If Alfred and the Professor could fend off the vampires as easily as making a cross shape out of objects, why didn't they do that as soon as they saw Sarah come down the stairs? In other works, the "they didn't think about it at that moment" might work, but Abronsius thinks about vampires so much, he should have done this much sooner.
If I'm remembering correctly, they didn't make the cross intentionally, it was just sort of a happy accident and the professor is kind of scatter brained, so the "they didn't think of it at the moment" excuse still holds up.
Stuttgart production: The cross is made and Krolock screams "Bring her back!". Then we see the animation of the complete castle turning into dust. Which looks awesome, but makes no sense.

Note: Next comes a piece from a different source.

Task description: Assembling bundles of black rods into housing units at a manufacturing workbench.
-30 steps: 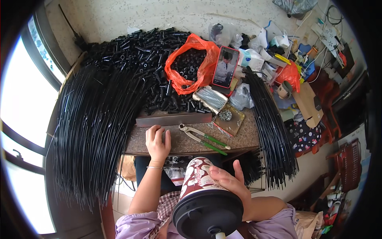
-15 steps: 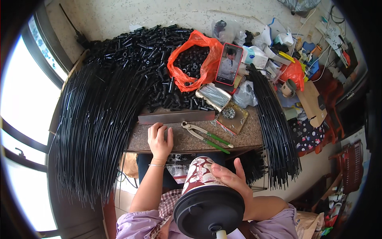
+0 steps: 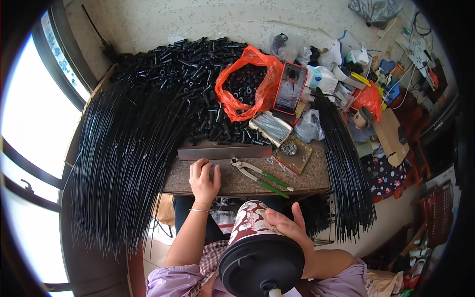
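My right hand point(image 3: 295, 230) is wrapped around a maroon-and-white paper cup point(image 3: 251, 218) close to me. The cup has a black lid point(image 3: 261, 268) with a pale straw point(image 3: 275, 292) and leans toward me. My left hand point(image 3: 204, 180) lies on the brown table point(image 3: 178, 175) near its front edge, empty, its fingers slightly bent and the thumb apart. Just beyond those fingers is a flat metal bar point(image 3: 225, 152). To that hand's right, pincers with green handles point(image 3: 262, 178) lie with their handles spread, not touched.
Long black rods point(image 3: 118, 163) hang over the table's left side, more black rods point(image 3: 344, 168) over its right. Behind are piled black tubular parts point(image 3: 170, 64), an orange bag point(image 3: 222, 94) of small parts, a propped phone point(image 3: 291, 88) and a box of thin metal pins point(image 3: 271, 126).
The whole view has shifted a little, so the table and its things sit slightly lower and further right. Both hands keep the same pose, and the cup stays in my right hand.
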A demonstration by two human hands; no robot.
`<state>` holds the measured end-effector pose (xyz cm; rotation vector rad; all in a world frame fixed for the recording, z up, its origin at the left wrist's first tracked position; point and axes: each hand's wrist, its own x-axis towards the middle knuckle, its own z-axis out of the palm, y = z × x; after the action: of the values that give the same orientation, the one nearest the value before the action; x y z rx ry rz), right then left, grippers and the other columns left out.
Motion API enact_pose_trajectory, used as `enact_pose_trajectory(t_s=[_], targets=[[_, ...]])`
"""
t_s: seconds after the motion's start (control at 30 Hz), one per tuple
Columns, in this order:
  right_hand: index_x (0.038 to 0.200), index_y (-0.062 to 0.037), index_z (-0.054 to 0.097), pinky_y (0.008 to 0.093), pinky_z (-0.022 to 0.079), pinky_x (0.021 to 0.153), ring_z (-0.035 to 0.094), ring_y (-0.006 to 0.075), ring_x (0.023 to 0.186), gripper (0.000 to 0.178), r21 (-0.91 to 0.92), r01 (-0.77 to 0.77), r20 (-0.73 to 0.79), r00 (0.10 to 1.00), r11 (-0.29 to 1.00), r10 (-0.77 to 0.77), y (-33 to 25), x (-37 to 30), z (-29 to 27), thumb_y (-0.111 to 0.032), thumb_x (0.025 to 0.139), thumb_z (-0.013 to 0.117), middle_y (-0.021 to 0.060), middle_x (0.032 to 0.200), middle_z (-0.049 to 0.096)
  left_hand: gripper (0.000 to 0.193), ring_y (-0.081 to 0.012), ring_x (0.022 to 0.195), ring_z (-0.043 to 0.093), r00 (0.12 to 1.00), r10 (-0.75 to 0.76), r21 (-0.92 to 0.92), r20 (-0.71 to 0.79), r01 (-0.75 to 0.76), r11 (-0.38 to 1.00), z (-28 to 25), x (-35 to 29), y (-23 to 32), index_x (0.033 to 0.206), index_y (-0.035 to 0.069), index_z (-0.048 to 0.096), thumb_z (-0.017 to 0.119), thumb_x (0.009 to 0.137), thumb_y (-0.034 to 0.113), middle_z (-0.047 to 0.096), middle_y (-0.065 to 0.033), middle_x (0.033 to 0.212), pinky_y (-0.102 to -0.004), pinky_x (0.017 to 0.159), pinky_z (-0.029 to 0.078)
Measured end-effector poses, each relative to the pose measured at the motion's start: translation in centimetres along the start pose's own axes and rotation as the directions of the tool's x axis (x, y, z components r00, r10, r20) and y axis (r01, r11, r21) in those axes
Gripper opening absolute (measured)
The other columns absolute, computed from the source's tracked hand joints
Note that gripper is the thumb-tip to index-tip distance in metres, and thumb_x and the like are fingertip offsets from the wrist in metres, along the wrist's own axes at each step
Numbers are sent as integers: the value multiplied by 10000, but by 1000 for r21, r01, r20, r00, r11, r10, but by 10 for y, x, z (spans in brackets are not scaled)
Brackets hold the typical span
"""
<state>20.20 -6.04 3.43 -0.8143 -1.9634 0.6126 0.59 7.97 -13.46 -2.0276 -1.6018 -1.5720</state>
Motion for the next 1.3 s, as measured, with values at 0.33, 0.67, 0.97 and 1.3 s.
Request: enact_pose_trajectory(t_s=[0.33,0.67,0.97,1.3], targets=[[1040,85,487,459,122,1076,537,309,1098,513,-4,-12,-73,997,1000,11,2,4,3,-295,731,638,228,1108,558,125,-297,806,532,1000,-8,6,5,7,1000,2,2,1,813,12,577,652,721,51,552,-126,906,-360,705,443],[1054,76,487,453,138,1074,535,301,1103,521,2,-26,-88,996,1000,26,2,1,5,-282,717,660,222,1106,565,133,-291,814,536,1000,-8,26,5,8,1000,0,0,1,813,13,581,659,714,55,552,-120,906,-359,705,447],[1082,82,461,460,133,1075,532,325,1102,516,45,8,-114,993,999,-3,5,4,7,-265,744,638,245,1108,559,137,-293,795,535,1000,0,18,-1,0,1000,0,2,0,815,16,579,660,711,52,554,-120,907,-356,689,444],[1240,57,348,442,11,1095,457,343,1186,689,74,-1,25,1000,997,-1,8,0,2,-214,726,718,272,1210,484,141,-288,799,531,1000,3,25,7,-3,1000,1,-1,0,806,18,575,666,710,66,546,-116,906,-358,692,448]])
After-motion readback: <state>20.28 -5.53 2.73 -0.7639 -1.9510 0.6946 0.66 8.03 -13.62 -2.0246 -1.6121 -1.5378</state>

So Vampires can't walk through crosses but as the Professor had one for some time in the near of the Count, they don't seem to be deadly. So why exactly is everyone dead and even the castle turns to dust? Eh?
As this troper recalls, the staging decision in question (i.e., producing a cross reduces the castle to ruins) dates back to the early writing process for the American version pre-Michael Crawford. It was apparently felt that the vampires' reaction to Alfred and Abronsius' crucifix wasn't dramatic enough to give the twist ending more impact (i.e., if all the vampires are dead, then it seems like Alfred and Abronsius have actually won the battle, which would make Sarah's surprise snack at the end of the show more shocking, to some anyway). Early drafts of the American version featured total destruction of the castle once they flashed the cross, including an eruption of fire, walls crumbling, and a river of blood pouring down the middle of the ballroom. This of course was not reflected in the final American production, replaced with an overly dramatic death scene for Michael Crawford. This troper's guess is that at some point, European producers also decided the events in the castle ballroom came off in this manner, hence the castle's self-destruction and a bunch of dead vampires. Evidently they repented their sin, for it has not featured in many other productions that this troper knows of.